Write the data out in full and word for word. Do not include images.

______________________________

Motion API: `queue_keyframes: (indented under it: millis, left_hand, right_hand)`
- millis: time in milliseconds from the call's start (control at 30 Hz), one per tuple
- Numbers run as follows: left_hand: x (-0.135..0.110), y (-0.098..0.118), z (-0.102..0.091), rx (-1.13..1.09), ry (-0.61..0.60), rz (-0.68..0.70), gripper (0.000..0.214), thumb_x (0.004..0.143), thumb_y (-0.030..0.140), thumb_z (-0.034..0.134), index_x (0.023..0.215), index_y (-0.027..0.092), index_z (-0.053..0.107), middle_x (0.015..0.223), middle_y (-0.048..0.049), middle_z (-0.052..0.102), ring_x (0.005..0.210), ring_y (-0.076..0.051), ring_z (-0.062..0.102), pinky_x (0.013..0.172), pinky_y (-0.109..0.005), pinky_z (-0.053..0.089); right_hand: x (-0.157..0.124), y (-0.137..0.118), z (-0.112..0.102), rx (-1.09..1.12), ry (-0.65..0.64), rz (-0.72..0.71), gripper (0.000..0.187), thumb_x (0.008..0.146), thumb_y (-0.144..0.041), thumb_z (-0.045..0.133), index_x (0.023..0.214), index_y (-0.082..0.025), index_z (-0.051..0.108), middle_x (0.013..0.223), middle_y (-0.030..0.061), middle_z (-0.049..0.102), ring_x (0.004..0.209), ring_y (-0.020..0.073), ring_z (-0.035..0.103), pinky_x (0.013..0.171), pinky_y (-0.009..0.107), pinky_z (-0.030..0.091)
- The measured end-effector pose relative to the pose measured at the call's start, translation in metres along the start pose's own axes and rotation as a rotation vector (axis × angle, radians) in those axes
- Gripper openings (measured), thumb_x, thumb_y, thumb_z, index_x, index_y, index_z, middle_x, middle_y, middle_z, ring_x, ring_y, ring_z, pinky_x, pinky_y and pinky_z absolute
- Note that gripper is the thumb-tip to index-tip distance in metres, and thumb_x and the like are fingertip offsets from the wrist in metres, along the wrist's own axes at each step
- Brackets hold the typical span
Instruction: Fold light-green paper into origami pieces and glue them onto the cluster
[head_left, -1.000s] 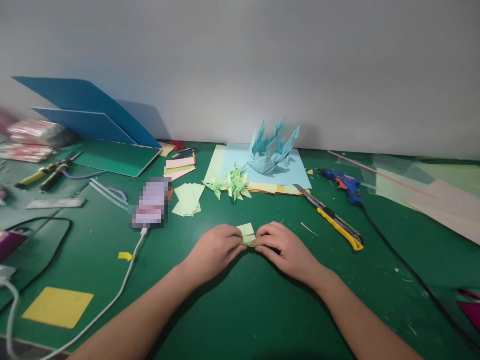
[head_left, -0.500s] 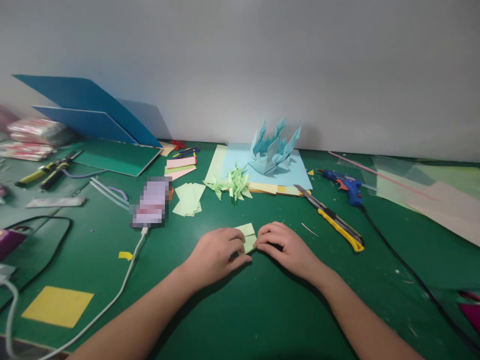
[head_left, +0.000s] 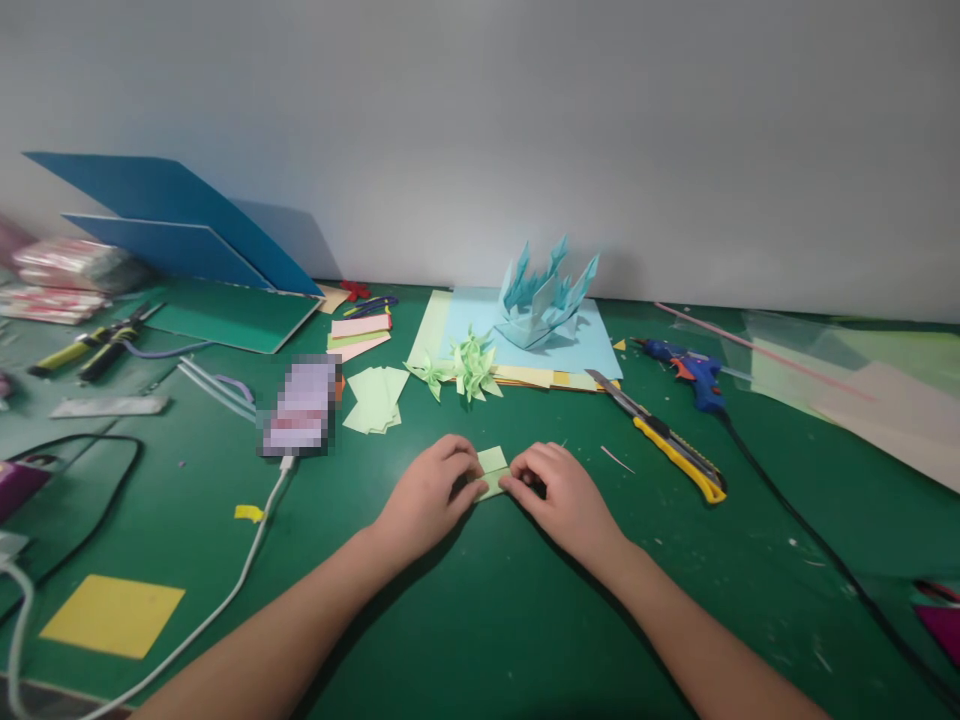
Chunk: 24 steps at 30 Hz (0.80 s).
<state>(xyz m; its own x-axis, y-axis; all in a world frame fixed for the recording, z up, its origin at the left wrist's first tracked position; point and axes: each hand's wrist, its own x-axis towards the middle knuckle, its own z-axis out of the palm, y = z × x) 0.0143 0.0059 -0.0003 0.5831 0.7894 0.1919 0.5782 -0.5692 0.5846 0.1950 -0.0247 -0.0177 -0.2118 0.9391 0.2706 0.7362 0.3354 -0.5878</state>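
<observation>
A small light-green piece of paper (head_left: 493, 460) lies on the green table, its near part folded up over itself. My left hand (head_left: 431, 492) pinches its left edge, thumb along the fold. At the right edge my right hand (head_left: 561, 497) pinches it too, fingers bent. My fingertips cover both ends of the fold. Beyond the hands sit light-green folded paper flowers (head_left: 474, 366) with pointed petals. To their left is a fanned stack of light-green paper pieces (head_left: 375, 398). A blue folded-paper piece with upright spikes (head_left: 544, 305) stands on blue sheets (head_left: 600, 350) at the back.
Right of my hands lies a yellow utility knife (head_left: 679, 455), blade out, near a blue glue gun (head_left: 697, 378) with a black cord. To the left are a blurred phone (head_left: 301, 405) on a white cable (head_left: 255, 555), pliers (head_left: 112, 340) and a yellow sheet (head_left: 112, 615).
The near part of the light-green paper has come up and over, so the piece is now shorter. My left hand has drawn back slightly, and my right thumb has shifted onto the folded edge.
</observation>
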Motion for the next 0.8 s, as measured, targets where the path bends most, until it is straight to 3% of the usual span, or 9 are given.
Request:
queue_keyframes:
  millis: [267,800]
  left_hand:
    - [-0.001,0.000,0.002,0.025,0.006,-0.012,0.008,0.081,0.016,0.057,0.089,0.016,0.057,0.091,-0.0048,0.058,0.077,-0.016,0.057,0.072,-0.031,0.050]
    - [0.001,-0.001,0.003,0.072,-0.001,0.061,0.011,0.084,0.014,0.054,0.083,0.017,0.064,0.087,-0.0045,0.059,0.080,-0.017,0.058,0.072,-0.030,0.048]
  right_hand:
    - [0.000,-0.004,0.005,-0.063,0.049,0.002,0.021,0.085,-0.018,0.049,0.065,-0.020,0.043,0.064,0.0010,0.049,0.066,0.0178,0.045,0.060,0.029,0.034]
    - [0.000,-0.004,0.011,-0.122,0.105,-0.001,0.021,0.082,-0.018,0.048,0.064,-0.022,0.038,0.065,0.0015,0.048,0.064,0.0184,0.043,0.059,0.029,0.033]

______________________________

**Result of the exercise:**
Motion API: `queue_keyframes: (indented under it: millis, left_hand, right_hand)`
- millis: time in milliseconds from the call's start (control at 30 Hz), one per tuple
- Numbers run as follows: left_hand: x (-0.135..0.110), y (-0.098..0.118), z (-0.102..0.091), rx (-1.13..1.09), ry (-0.61..0.60), rz (-0.68..0.70), gripper (0.000..0.214), thumb_x (0.004..0.143), thumb_y (-0.030..0.140), thumb_z (-0.034..0.134), index_x (0.023..0.215), index_y (-0.027..0.092), index_z (-0.053..0.107), middle_x (0.015..0.223), middle_y (-0.048..0.049), middle_z (-0.052..0.102), ring_x (0.005..0.210), ring_y (-0.076..0.051), ring_z (-0.062..0.102), pinky_x (0.013..0.172), pinky_y (-0.109..0.005), pinky_z (-0.053..0.089); right_hand: x (-0.157..0.124), y (-0.137..0.118), z (-0.112..0.102), rx (-1.09..1.12), ry (-0.65..0.64), rz (-0.72..0.71), gripper (0.000..0.187), thumb_x (0.008..0.146), thumb_y (-0.144..0.041), thumb_z (-0.045..0.133), index_x (0.023..0.214), index_y (-0.082..0.025), index_z (-0.051..0.108), middle_x (0.013..0.223), middle_y (-0.030..0.061), middle_z (-0.049..0.102), ring_x (0.004..0.209), ring_y (-0.020..0.073), ring_z (-0.035..0.103), pinky_x (0.013..0.171), pinky_y (-0.009..0.107), pinky_z (-0.030..0.091)
- The measured end-effector pose relative to the pose measured at the call's start, translation in metres along the start pose's own axes and rotation as a rotation vector (axis × angle, radians) in those axes
- Gripper openings (measured), thumb_x, thumb_y, thumb_z, index_x, index_y, index_z, middle_x, middle_y, middle_z, ring_x, ring_y, ring_z, pinky_x, pinky_y and pinky_z absolute
- Note that gripper is the thumb-tip to index-tip distance in metres, and thumb_x and the like are fingertip offsets from the wrist in metres, along the wrist's own axes at each step
- Brackets hold the typical span
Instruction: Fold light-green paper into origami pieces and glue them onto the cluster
[head_left, -1.000s] 
[head_left, -0.500s] 
[head_left, +0.000s] 
Chunk: 24 steps at 30 Hz (0.80 s).
<state>(xyz m; its own x-axis, y-axis; all in a world frame fixed for the recording, z up, its origin at the left wrist's first tracked position; point and axes: each hand's wrist, its own x-axis towards the middle knuckle, its own z-axis out of the palm, y = z × x) 0.0143 0.0059 -0.0003 0.5831 0.7894 0.1919 0.5782 -0.5692 0.5846 0.1950 -0.0247 -0.0177 -0.2118 0.9391 0.2706 0.7362 0.3354 -0.5878</state>
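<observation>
A small light-green piece of paper (head_left: 493, 460) lies on the green table, its near part folded up over itself. My left hand (head_left: 431, 492) pinches its left edge, thumb along the fold. At the right edge my right hand (head_left: 561, 497) pinches it too, fingers bent. My fingertips cover both ends of the fold. Beyond the hands sit light-green folded paper flowers (head_left: 474, 366) with pointed petals. To their left is a fanned stack of light-green paper pieces (head_left: 375, 398). A blue folded-paper piece with upright spikes (head_left: 544, 305) stands on blue sheets (head_left: 600, 350) at the back.
Right of my hands lies a yellow utility knife (head_left: 679, 455), blade out, near a blue glue gun (head_left: 697, 378) with a black cord. To the left are a blurred phone (head_left: 301, 405) on a white cable (head_left: 255, 555), pliers (head_left: 112, 340) and a yellow sheet (head_left: 112, 615).
The near part of the light-green paper has come up and over, so the piece is now shorter. My left hand has drawn back slightly, and my right thumb has shifted onto the folded edge.
</observation>
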Motion for the next 0.8 s, as measured, targets where the path bends most, until it is straight to 3% of the usual span, or 9 are given.
Request:
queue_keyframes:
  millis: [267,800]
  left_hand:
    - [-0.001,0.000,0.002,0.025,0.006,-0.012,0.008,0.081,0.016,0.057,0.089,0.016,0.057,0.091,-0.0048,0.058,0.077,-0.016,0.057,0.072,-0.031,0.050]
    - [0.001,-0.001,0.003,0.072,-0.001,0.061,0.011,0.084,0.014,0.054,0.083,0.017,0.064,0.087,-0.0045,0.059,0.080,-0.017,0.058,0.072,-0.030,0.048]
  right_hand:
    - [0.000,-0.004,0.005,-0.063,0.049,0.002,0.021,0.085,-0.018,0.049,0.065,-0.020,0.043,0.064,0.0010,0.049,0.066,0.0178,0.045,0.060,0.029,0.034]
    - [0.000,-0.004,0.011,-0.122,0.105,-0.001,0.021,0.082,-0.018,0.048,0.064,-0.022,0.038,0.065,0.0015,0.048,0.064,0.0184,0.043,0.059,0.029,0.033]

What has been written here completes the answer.